TASK INSTRUCTIONS -
An identical copy of the data below is needed.

Dataset entries
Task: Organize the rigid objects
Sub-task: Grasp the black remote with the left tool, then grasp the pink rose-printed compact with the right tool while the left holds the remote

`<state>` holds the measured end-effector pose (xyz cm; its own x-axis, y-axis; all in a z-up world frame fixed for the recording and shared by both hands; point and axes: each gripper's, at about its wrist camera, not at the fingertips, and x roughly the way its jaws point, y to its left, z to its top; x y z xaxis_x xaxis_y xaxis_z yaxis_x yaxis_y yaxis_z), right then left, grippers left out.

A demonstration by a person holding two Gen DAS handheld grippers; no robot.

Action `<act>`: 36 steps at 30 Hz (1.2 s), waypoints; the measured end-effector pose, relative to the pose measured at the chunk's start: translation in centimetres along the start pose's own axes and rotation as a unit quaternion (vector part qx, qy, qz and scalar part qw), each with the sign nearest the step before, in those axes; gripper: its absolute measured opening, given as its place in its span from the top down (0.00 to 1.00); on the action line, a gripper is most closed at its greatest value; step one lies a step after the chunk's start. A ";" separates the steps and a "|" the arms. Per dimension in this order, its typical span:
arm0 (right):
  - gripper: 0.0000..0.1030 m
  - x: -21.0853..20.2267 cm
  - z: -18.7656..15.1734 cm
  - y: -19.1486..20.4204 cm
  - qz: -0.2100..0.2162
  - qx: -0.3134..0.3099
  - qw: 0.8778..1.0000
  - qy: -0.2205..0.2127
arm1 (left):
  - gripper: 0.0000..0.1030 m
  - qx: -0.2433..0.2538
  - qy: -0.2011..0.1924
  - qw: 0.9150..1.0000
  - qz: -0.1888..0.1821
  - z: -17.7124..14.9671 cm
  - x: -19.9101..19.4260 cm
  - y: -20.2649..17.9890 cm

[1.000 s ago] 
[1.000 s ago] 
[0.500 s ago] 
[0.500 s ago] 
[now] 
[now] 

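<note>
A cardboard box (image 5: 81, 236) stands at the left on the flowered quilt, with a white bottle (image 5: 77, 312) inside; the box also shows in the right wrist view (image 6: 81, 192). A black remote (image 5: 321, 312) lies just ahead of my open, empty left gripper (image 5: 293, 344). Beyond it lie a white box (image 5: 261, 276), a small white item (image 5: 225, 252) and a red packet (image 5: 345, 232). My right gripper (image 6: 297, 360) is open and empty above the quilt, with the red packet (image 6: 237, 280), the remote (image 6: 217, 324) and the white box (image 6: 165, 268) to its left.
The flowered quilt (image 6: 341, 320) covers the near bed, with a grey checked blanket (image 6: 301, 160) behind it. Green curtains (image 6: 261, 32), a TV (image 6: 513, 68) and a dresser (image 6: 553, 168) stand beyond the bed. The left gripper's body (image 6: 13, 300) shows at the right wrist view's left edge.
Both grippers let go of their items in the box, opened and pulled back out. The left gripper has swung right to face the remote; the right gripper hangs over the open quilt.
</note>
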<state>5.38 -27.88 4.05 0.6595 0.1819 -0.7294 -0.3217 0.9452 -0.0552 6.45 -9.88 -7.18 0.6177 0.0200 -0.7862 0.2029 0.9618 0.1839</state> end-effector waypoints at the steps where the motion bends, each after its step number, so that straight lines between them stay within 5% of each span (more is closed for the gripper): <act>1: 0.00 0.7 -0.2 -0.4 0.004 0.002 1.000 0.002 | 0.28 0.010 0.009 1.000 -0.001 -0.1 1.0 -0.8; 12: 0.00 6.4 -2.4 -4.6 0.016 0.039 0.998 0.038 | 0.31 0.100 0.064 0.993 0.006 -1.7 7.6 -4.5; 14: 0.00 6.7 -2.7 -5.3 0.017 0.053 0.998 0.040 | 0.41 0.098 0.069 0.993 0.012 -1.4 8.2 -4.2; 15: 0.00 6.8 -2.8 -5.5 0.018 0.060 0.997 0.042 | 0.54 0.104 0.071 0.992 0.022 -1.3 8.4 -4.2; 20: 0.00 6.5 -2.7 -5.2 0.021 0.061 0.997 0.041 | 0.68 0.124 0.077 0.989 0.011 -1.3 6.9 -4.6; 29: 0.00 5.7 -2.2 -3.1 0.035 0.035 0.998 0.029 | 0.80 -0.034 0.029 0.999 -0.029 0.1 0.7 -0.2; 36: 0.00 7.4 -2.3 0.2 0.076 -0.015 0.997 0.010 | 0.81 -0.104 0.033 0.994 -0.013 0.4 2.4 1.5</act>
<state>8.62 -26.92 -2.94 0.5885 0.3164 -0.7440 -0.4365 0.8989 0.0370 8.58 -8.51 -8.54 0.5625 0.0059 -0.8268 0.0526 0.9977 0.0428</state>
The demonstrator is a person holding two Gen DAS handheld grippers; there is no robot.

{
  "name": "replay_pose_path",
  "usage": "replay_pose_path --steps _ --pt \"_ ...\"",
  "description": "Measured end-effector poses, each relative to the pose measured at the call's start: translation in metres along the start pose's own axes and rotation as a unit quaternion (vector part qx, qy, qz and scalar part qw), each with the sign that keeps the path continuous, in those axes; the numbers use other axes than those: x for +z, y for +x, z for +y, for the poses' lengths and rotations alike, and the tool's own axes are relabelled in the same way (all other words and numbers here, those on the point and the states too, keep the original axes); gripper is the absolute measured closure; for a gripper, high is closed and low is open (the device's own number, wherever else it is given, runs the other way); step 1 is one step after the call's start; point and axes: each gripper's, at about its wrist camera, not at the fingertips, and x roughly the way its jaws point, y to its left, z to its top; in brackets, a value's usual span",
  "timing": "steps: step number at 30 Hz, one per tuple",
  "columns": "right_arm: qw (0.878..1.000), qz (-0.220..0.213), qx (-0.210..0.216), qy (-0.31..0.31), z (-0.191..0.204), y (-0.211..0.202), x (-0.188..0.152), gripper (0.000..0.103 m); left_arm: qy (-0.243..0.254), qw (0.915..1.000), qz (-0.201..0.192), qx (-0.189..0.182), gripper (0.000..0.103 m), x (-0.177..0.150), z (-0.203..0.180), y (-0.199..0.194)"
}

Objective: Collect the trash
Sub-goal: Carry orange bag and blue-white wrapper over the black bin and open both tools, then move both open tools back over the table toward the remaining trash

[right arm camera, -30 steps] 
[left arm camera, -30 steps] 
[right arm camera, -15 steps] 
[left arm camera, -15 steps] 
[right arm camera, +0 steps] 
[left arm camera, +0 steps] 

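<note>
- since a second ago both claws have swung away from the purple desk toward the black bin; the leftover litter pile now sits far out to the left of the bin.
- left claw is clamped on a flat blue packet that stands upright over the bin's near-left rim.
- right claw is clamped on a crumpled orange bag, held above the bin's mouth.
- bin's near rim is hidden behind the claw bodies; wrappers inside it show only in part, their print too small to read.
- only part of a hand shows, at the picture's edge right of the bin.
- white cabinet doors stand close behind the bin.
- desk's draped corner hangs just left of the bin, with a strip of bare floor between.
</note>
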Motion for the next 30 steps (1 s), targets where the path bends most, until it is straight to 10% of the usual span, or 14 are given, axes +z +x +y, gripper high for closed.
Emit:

ANSWER TO THIS TASK -
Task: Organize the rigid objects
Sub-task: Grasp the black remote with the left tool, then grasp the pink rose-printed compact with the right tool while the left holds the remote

`<state>` holds the measured end-effector pose (xyz cm; its own x-axis, y-axis; all in a z-up world frame fixed for the recording and shared by both hands; point and axes: each gripper's, at about its wrist camera, not at the fingertips, and x roughly the way its jaws point, y to its left, z to its top; x y z xaxis_x xaxis_y xaxis_z yaxis_x yaxis_y yaxis_z), right then left, grippers left out.

A demonstration by a person holding two Gen DAS handheld grippers; no robot.

Action `<act>`: 36 steps at 30 Hz (1.2 s), waypoints; the measured end-effector pose, relative to the pose measured at the chunk's start: translation in centimetres along the start pose's own axes and rotation as a unit quaternion (vector part qx, qy, qz and scalar part qw), each with the sign nearest the step before, in those axes; gripper: its absolute measured opening, given as its place in its span from the top down (0.00 to 1.00); on the action line, a gripper is most closed at its greatest value; step one lies a step after the chunk's start. A ";" separates the steps and a "|" the arms. Per dimension in this order, its typical span:
arm0 (right):
  - gripper: 0.0000..0.1030 m
  - x: -21.0853..20.2267 cm
  - z: -18.7656..15.1734 cm
  - y: -19.1486..20.4204 cm
  - qz: -0.2100..0.2162
  - qx: -0.3134..0.3099
  - qw: 0.8778..1.0000
  - qy: -0.2205..0.2127
arm1 (left):
  - gripper: 0.0000..0.1030 m
  - qx: -0.2433..0.2538
  - qy: -0.2011..0.1924
  - qw: 0.9150..1.0000
  - qz: -0.1888..0.1821
  - z: -17.7124..14.9671 cm
  - x: -19.9101..19.4260 cm
  - y: -20.2649..17.9890 cm

[1.000 s ago] 
[1.000 s ago] 
[0.500 s ago] 
[0.500 s ago] 
[now] 
[now] 

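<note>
A cardboard box (image 5: 81, 236) stands at the left on the flowered quilt, with a white bottle (image 5: 77, 312) inside; the box also shows in the right wrist view (image 6: 81, 192). A black remote (image 5: 321, 312) lies just ahead of my open, empty left gripper (image 5: 293, 344). Beyond it lie a white box (image 5: 261, 276), a small white item (image 5: 225, 252) and a red packet (image 5: 345, 232). My right gripper (image 6: 297, 360) is open and empty above the quilt, with the red packet (image 6: 237, 280), the remote (image 6: 217, 324) and the white box (image 6: 165, 268) to its left.
The flowered quilt (image 6: 341, 320) covers the near bed, with a grey checked blanket (image 6: 301, 160) behind it. Green curtains (image 6: 261, 32), a TV (image 6: 513, 68) and a dresser (image 6: 553, 168) stand beyond the bed. The left gripper's body (image 6: 13, 300) shows at the right wrist view's left edge.
Both grippers let go of their items in the box, opened and pulled back out. The left gripper has swung right to face the remote; the right gripper hangs over the open quilt.
</note>
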<state>5.38 -27.88 4.05 0.6595 0.1819 -0.7294 -0.3217 0.9452 -0.0552 6.45 -9.88 -7.18 0.6177 0.0200 -0.7862 0.2029 0.9618 0.1839</state> end-effector waypoints at the steps where the motion bends, each after its step number, so that straight lines between them stay within 5% of each span (more is closed for the gripper): <act>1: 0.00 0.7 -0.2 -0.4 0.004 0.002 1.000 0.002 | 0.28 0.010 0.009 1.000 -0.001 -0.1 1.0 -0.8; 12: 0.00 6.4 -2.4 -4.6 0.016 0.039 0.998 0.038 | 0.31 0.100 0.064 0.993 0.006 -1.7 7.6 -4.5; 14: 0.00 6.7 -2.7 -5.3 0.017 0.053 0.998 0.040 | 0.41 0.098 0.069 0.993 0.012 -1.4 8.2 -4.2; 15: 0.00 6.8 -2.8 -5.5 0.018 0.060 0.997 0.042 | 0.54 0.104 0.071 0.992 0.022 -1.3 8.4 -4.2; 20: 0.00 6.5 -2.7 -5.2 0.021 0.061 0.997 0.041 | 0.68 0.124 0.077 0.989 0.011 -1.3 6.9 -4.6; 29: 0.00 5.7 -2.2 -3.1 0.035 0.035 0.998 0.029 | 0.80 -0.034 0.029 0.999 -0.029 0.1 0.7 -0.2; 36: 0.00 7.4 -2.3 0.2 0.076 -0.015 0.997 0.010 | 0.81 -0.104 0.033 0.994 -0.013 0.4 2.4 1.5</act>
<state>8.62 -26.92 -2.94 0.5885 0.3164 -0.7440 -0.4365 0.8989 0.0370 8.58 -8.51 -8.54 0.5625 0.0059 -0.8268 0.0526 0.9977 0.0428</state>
The demonstrator is a person holding two Gen DAS handheld grippers; there is no robot.

{
  "name": "replay_pose_path",
  "usage": "replay_pose_path --steps _ --pt \"_ ...\"",
  "description": "Measured end-effector poses, each relative to the pose measured at the call's start: translation in metres along the start pose's own axes and rotation as a unit quaternion (vector part qx, qy, qz and scalar part qw), each with the sign that keeps the path continuous, in those axes; the numbers use other axes than those: x for +z, y for +x, z for +y, for the poses' lengths and rotations alike, and the tool's own axes are relabelled in the same way (all other words and numbers here, those on the point and the states too, keep the original axes); gripper is the absolute measured closure; for a gripper, high is closed and low is open (the device's own number, wherever else it is given, runs the other way); step 1 is one step after the call's start; point and axes: each gripper's, at about its wrist camera, not at the fingertips, and x roughly the way its jaws point, y to its left, z to its top; in brackets, a value's usual span",
  "timing": "steps: step number at 30 Hz, one per tuple",
  "columns": "right_arm: qw (0.878..1.000), qz (-0.220..0.213), qx (-0.210..0.216), qy (-0.31..0.31), z (-0.191..0.204), y (-0.211..0.202), x (-0.188..0.152), gripper (0.000..0.103 m); left_arm: qy (-0.243..0.254), qw (0.915..1.000), qz (-0.201..0.192), qx (-0.189..0.182), gripper (0.000..0.103 m), x (-0.177..0.150), z (-0.203..0.180), y (-0.199..0.194)"
}

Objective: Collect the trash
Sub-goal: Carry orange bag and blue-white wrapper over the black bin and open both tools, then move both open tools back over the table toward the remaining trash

[right arm camera, -30 steps] 
[left arm camera, -30 steps] 
[right arm camera, -15 steps] 
[left arm camera, -15 steps] 
[right arm camera, +0 steps] 
[left arm camera, +0 steps] 

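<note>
- since a second ago both claws have swung away from the purple desk toward the black bin; the leftover litter pile now sits far out to the left of the bin.
- left claw is clamped on a flat blue packet that stands upright over the bin's near-left rim.
- right claw is clamped on a crumpled orange bag, held above the bin's mouth.
- bin's near rim is hidden behind the claw bodies; wrappers inside it show only in part, their print too small to read.
- only part of a hand shows, at the picture's edge right of the bin.
- white cabinet doors stand close behind the bin.
- desk's draped corner hangs just left of the bin, with a strip of bare floor between.
</note>
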Motion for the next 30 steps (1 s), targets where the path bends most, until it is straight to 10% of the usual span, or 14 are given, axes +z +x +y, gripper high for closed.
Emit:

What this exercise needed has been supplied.